Test Scenes For Escape From Planet Omega-12
We're 80% There
I’m just going to jump right into this one with some examples, thoughts, and candid feelings about how Escape From Planet Omega-12 is shaping up. These little video clips are all tests that helped me to learn where I’m going to use AI and where I’m not, to bring this story to life. I’ve been very open about why I feel AI is a tool for artists and especially filmmakers, not a cheat, so I won’t bother to go over all of that again. I’ve been an artist and a writer all of my life, and the advent of this technology does not somehow void that.
These examples, which are all at the bottom of this post, are all AI-generated with some 3D elements, digital compositing, and painting on top. What you’ll see at the end of this first clip is me trying to figure out how to composite Tara into the scene.
I think in these examples I’m about 80%, there and the learning experience they gave me will have me 100% there when I create the first scenes, which I will have done by the time you read this but those examples will be for subscribers, only.

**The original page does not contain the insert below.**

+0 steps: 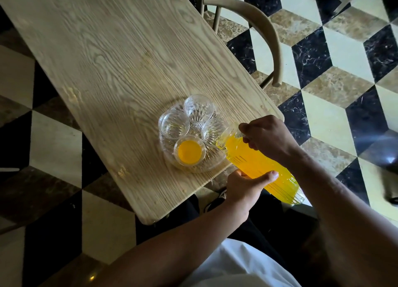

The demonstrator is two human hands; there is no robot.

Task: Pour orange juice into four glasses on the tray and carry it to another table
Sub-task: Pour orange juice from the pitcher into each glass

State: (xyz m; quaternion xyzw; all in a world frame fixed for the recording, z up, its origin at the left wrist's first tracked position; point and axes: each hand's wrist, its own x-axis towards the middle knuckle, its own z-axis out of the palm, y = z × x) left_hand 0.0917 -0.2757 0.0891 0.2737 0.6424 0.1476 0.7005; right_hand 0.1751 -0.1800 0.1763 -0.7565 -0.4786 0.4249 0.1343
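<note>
Head view. A ribbed clear-glass pitcher, nearly full of orange juice, is held tilted at the bench edge, its spout beside a round clear glass tray. Right hand: fingers curled round the handle near the pitcher's top. Left hand: fingers and thumb wrapped about the pitcher's lower body. On the tray stand four ribbed glasses: the nearest glass holds juice; the other three glasses appear clear. A wooden chair stands beyond the bench on a cube-patterned floor.
</note>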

By the way, the reason I’m making this post public is that I want to start getting more content out there to drive subscriptions up. Although AI is supposed to make things inexpensive and faster I’ve found that if I want to stay on the cutting edge of both using all the latest in available programs and keeping ahead of all the other very innovative people using it, for now creating with these tools comes at a premium of both money and time, so your shares and contributions do help.
What I need to focus on next is getting Tara up to the level of beauty I originally conceptualized in my production art. There are ways to upgrade the details on her and enhance the prettyness of her face. I based the character on my wife so she has to be captivating. I’ll be focusing my attention on that aspect of things for the first scenes.

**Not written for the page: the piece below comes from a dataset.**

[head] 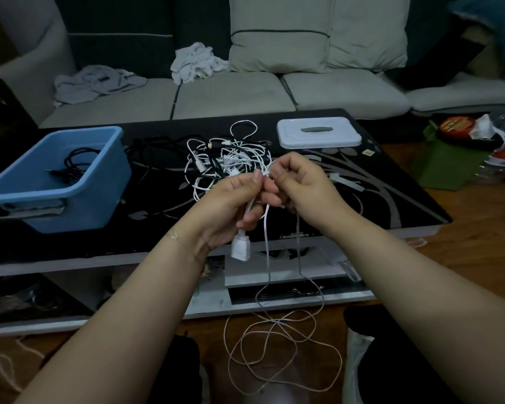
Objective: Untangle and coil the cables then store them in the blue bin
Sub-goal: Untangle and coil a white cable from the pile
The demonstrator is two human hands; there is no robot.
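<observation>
A flat white cable [267, 252] hangs from both my hands over the table's front edge and loops loosely on the floor [277, 348]. My left hand [236, 205] is shut on it near its white plug [241, 248], which dangles below the palm. My right hand [301, 182] pinches the same cable just beside the left thumb. Behind my hands a tangle of white and black cables [228, 161] lies on the black table. The blue bin [70, 185] stands at the table's left with a coiled black cable [73, 166] inside.
A white lid with a grey handle [318, 132] lies at the table's back right. A grey sofa with cloths [199, 62] runs behind the table. A green bin [449, 161] and bottles stand on the floor to the right. A lower shelf sits under the tabletop.
</observation>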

When I first started this project my real passion was, and still is for environments. If you’ve seen my past work from the pre-AI era of my life, you’ll know that I’ve always been enamored with ways to create fictional worlds and fill them with details like fog, light, insects, and other moving elements, including the camera, that help bring them to life and make them another character in the story.
Although South American temples are not part of the story, I thought I’d try my hand at them as a way to play around with them as a way to test the limits of making depth mattes with Midjourny and Stable Diffusion, bringing them into Adobe After Effects to make them look like 3D locations that our characters can exist in and interact with.
I’m not going to lie. I absolutely love the results and with so many free services available right now, like Minimax to generate elements like water, smoke, fire, and whatever else I might need to add to the final composite, it’s an embarrassment of riches.
But like I said before, none of this stuff comes ready to use, as is. It takes me hours just to generate them, get what I need, and then do the retouching and compositing to stitch it all together. Every image goes through three or four different programs before I then spend time turning it into scenes. Rocks just start out as pictures, they get turned into 3D elements, and then they become part of an arduous process of building a shot.
Here’s where I’m going to level with you. Although I have help from my producing partner Dough Mayfield and a very small handful of other talented artists, I’m worried if the final product will be enough by the time it’s done.
I can now produce anything that I could possibly want but so can everyone else and there are some talented people out there aiming for the same goal, I am. Weirdly, more resources mean that the stakes have never been higher to exceed audience expectations. Right now there is some very impressive stuff and where before I wasn’t concerned because most people were just creating vignettes that were novel but often not useful, now I see them pushing the same possibilities that I see but with more talent, time and resources to get them done ahead of me.
I often wonder if with the realism AI can achieve getting exponentially better with every passing week, will all the extra effort I put into doing it “the hard way” make the difference I thought it would when I started this journey? Will what I produce measure up and resonate with audiences in a way that technology alone can’t do, or will it just seem kind of quaint and low-budget?
That’s not what I want. I feel like we’re doing something special, here and it is by shear passion and drive, nagging at me like an addiction that I continue on, knowing that Escape From Planet Omega-12 will be worth it, despite the constant exhaustion and yes, sometimes misery that endlessly toiling at it can make me feel. Committing yourself to such projects without any promise of success or recognition can sometimes feel like living in a hopeless and lonely void, wondering if the thing you love is the thing that will come to nothing and leave you heartbroken. Disappointing those I care about is my biggest fear. Letting them down instead of delivering on success and elevating us all to a better tomorrow. That’s why I think a lot of people quit but I just can’t bring myself to do so because paradoxically that would also feel like letting it break me.
The only way is forward. Another hundred miles and maybe another thousand after that, with what feels like a million people looking at you as if you’re a fool? Who knows? I do think that if you’re reading this, if you’ve made it this far, then you do believe in me and that gives me a little piece of mind, a little hope, and for that, I say thank you.
Stories matter, and I think this one will, too. Knowing people are waiting for it is the light at the end of the tunnel I need.